<<<<
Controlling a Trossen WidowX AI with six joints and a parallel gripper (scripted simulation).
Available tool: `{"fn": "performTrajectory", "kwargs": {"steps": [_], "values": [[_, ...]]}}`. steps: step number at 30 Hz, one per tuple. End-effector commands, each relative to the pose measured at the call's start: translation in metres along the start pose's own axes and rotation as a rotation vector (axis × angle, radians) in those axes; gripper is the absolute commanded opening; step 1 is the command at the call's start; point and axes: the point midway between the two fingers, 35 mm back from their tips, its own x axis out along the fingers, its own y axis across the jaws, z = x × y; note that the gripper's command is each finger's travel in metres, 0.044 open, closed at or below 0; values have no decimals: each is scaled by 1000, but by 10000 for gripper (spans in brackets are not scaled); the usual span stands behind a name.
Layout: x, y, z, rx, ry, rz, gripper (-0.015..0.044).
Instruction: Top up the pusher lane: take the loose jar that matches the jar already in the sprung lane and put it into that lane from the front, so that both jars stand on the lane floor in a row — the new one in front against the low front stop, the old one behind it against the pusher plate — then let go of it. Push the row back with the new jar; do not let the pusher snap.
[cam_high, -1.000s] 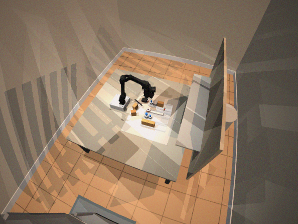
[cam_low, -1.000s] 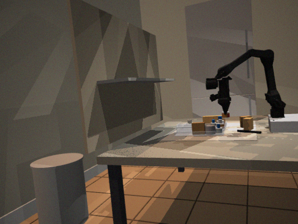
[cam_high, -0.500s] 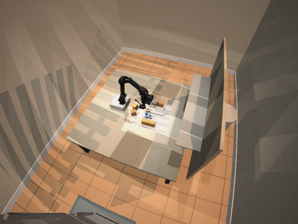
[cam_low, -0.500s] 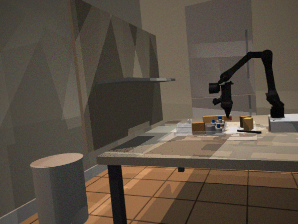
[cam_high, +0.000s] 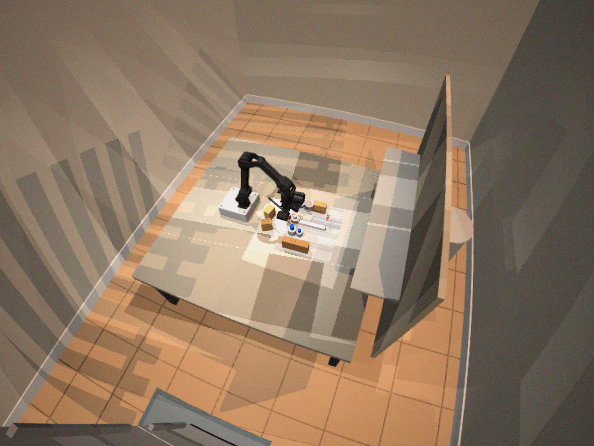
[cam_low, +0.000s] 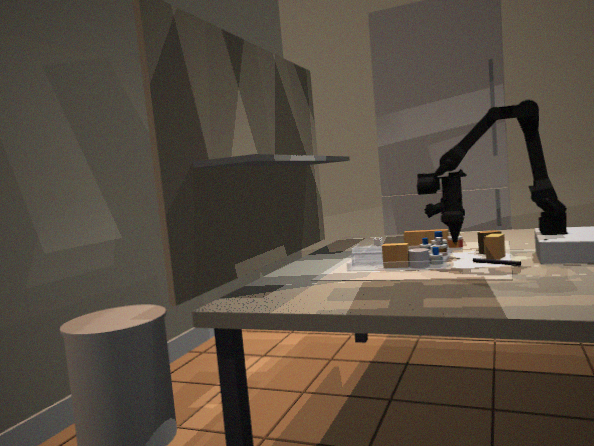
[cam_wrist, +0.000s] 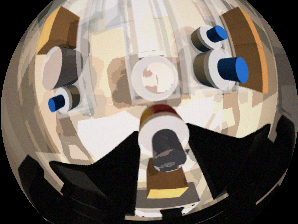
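Observation:
My gripper (cam_high: 283, 217) (cam_low: 455, 242) (cam_wrist: 162, 131) is shut on a jar with a white shoulder, a dark grey cap and a red and amber body. The held jar (cam_wrist: 164, 131) (cam_low: 458, 243) looks upright and low, at the front of the lanes. Just beyond it in the wrist view, a jar with a round whitish top (cam_wrist: 154, 77) (cam_high: 295, 218) stands at the front end of the middle lane. The two look close together; whether they touch is not clear. The low front stop and pusher plate cannot be made out, and the lane jar's body is hidden from above.
Blue-capped jars (cam_wrist: 232, 70) (cam_high: 292, 228) stand right of the middle lane in the wrist view. A grey round container (cam_wrist: 62, 67), another blue-capped jar (cam_wrist: 64, 101) and an orange box (cam_wrist: 59, 30) stand left. Loose blocks (cam_high: 266, 224) (cam_low: 495, 246) and a black rod (cam_low: 496, 262) lie nearer the arm base.

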Motion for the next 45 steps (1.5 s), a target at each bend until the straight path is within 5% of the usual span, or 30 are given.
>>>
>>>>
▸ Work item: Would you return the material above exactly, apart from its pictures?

▸ Response area:
Controlling a Trossen WidowX AI with six joints and a parallel gripper (scripted simulation).
Available tool: `{"fn": "performTrajectory", "kwargs": {"steps": [_], "values": [[_, ...]]}}`. steps: step number at 30 Hz, one per tuple. End-effector commands, each relative to the pose measured at the call's start: translation in metres along the start pose's own axes and rotation as a rotation vector (axis × angle, radians) in those axes; gripper is the absolute commanded opening; step 1 is the command at the call's start; point and axes: the point midway between the two fingers, 35 mm back from their tips, its own x axis out along the fingers, its own y axis across the jaws, z = x × y; note that the gripper's command is each finger's travel in metres, 0.044 open, closed at or below 0; values have no decimals: each is scaled by 1000, but by 10000 for gripper (spans in brackets are not scaled); the usual span stands behind a name.
Layout: x, y, z, rx, ry, rz, gripper (-0.015..0.044).
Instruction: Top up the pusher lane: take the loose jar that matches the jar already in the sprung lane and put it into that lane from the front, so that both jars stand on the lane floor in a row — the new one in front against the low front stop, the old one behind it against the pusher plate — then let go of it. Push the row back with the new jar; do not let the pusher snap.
[cam_high, -1.000s] 
[cam_low, -1.000s] 
[cam_high, -0.500s] 
[cam_low, -0.500s] 
[cam_high, +0.000s] 
[cam_low, +0.000s] 
[cam_wrist, +0.000s] 
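Observation:
My gripper (cam_high: 283, 217) (cam_low: 455, 242) (cam_wrist: 162, 131) is shut on a jar with a white shoulder, a dark grey cap and a red and amber body. The held jar (cam_wrist: 164, 131) (cam_low: 458, 243) looks upright and low, at the front of the lanes. Just beyond it in the wrist view, a jar with a round whitish top (cam_wrist: 154, 77) (cam_high: 295, 218) stands at the front end of the middle lane. The two look close together; whether they touch is not clear. The low front stop and pusher plate cannot be made out, and the lane jar's body is hidden from above.
Blue-capped jars (cam_wrist: 232, 70) (cam_high: 292, 228) stand right of the middle lane in the wrist view. A grey round container (cam_wrist: 62, 67), another blue-capped jar (cam_wrist: 64, 101) and an orange box (cam_wrist: 59, 30) stand left. Loose blocks (cam_high: 266, 224) (cam_low: 495, 246) and a black rod (cam_low: 496, 262) lie nearer the arm base.
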
Motion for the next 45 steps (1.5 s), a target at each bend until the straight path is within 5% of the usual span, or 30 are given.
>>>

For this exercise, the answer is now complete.